I frammenti del frontone occidentale del tempio di Atena Alea a Tegea in cui si narra della lotta tra Achille e Telefo, le tre statue collocate nel tempio di Afrodite a Megara, le quali rappresentano i tre diversi aspetti dell’amore, i fregi con scene di combattimento tra Greci e Amazzoni sul lato orientale del Mausoleo di Alicarnasso, una delle Sette Meraviglie del mondo antico, realizzato in onore di Mausolo, satrapo di Caria…

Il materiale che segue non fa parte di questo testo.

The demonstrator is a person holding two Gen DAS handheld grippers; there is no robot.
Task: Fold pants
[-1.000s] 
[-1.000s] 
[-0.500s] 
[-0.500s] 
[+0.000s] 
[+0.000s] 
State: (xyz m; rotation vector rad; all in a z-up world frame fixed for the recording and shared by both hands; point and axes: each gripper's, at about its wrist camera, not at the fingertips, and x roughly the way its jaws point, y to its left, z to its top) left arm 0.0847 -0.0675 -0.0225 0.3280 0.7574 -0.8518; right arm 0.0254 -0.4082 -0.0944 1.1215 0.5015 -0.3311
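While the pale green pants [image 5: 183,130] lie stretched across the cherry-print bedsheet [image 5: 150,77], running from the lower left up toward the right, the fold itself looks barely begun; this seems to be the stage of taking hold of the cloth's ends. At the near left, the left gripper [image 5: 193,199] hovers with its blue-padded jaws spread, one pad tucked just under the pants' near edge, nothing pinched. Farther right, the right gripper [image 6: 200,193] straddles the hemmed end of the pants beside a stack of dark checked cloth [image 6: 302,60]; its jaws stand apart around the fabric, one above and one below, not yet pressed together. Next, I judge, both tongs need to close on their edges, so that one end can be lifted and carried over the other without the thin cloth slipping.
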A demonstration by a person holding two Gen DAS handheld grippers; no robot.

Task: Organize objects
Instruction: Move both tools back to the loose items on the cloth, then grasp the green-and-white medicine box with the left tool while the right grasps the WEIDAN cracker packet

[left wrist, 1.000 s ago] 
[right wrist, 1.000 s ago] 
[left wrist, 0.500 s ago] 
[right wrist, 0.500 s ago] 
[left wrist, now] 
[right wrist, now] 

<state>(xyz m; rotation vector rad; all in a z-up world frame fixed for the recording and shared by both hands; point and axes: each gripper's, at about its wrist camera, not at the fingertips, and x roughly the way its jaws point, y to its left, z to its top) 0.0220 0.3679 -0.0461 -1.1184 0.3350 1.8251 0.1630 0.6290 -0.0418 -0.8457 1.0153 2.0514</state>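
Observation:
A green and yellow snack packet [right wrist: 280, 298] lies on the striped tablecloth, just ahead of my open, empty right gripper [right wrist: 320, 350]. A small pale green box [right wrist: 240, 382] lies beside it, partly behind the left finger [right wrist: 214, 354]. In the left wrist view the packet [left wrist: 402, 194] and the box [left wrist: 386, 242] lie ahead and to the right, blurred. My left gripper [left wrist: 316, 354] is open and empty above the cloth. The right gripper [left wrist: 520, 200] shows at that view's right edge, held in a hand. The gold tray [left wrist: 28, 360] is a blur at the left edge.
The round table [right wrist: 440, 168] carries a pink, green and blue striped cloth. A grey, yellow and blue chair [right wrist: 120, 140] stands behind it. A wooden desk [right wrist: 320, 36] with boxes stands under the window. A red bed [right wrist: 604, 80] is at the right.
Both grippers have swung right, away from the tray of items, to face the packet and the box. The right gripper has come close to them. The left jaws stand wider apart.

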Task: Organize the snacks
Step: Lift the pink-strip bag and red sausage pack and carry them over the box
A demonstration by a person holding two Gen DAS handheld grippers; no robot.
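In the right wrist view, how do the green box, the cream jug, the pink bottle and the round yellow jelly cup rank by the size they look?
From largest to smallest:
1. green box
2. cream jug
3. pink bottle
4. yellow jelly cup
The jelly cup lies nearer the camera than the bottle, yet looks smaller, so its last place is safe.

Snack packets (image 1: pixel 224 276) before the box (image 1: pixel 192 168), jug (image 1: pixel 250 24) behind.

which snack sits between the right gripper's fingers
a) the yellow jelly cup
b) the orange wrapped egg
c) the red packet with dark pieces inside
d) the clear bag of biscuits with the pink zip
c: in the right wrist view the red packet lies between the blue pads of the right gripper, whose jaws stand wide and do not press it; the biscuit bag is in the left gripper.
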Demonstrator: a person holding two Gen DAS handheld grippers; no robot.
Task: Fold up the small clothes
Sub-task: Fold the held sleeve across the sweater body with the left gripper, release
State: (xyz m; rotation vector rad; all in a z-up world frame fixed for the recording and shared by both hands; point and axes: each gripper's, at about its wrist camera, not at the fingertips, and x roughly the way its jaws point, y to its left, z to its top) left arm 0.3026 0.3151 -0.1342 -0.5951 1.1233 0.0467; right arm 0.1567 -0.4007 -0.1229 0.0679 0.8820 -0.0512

Ma, tra tutte queste, vorrei che vi lasciaste avvolgere dalla splendida e sinuosa Menade di Dresda, una copia romana in forma di statuetta di quella che doveva essere l’originale pensato e creato da Skopas. Il maestro trae qui ispirazione dall’affascinante e conturbante mondo dei cortei dionisiaci di cui fanno parte le menadi, seguaci del dio dell’ebbrezza che danzano e si lasciano avvolgere dall’estasi propria del rito. La figura, nonostante sia senza braccia, viene colta proprio durante la danza rituale, è pervasa dall’agitazione e dalla passione e queste vengono rese in tutta la loro impetuosità dalla torsione compiuta da tutto il corpo che, partendo dalla gamba sinistra, passa per il busto e il collo sino alla testa gettata all’indietro e girata verso sinistra. L’abbandono del corpo alla passione viene inoltre sottolineato dai capelli scomposti e aggrovigliati, una massa che scende come un’onda sulla schiena, e dal lungo chitone che, tenuto da una cintura sopra la vita, si spalanca nel movimento lasciando scoperto il fianco sinistro: proprio i capelli e i panneggi creano un incredibile effetto di chiaroscuro che contrasta con le levigate superfici nude, suggerendo ancora di più l’idea del movimento. Il volto è pieno con tutti i suoi componenti ravvicinati. Gli occhi volti verso l’alto sono schiacciati contro le profonde arcate orbitali al fine di suggerire una maggiore intensità all’espressione e ci sembra di vedere dal vivo la menade mentre nell’estasi segue le sue compagne e il suo dio. Le braccia sono andate perdute ma anche queste dovevano seguire la generale torsione del corpo, con il sinistro sollevato e con un capretto tenuto contro la spalla e il destro teso all’indietro con in mano un coltello.
Skopas, per conferire ulteriore efficacia alle sue figure, non rifinisce mai le sue opere e questo si può ammirare anche nella Menade in cui le parti levigate e quelle ancora grezze giocano sul marmo creando effetti di luce e ombra che esaltano la carica espressiva.
Tutto è movimento, tutto è dinamicità, tutto è passione, tutto è espressività, tutto è tragedia, tutto è vita.
Tutto in un blocco di marmo in cui alberga un’anima che aspetta solo di essere liberata e di esprimersi.
E il suo liberatore è proprio “il maestro del pathos”, Skopas.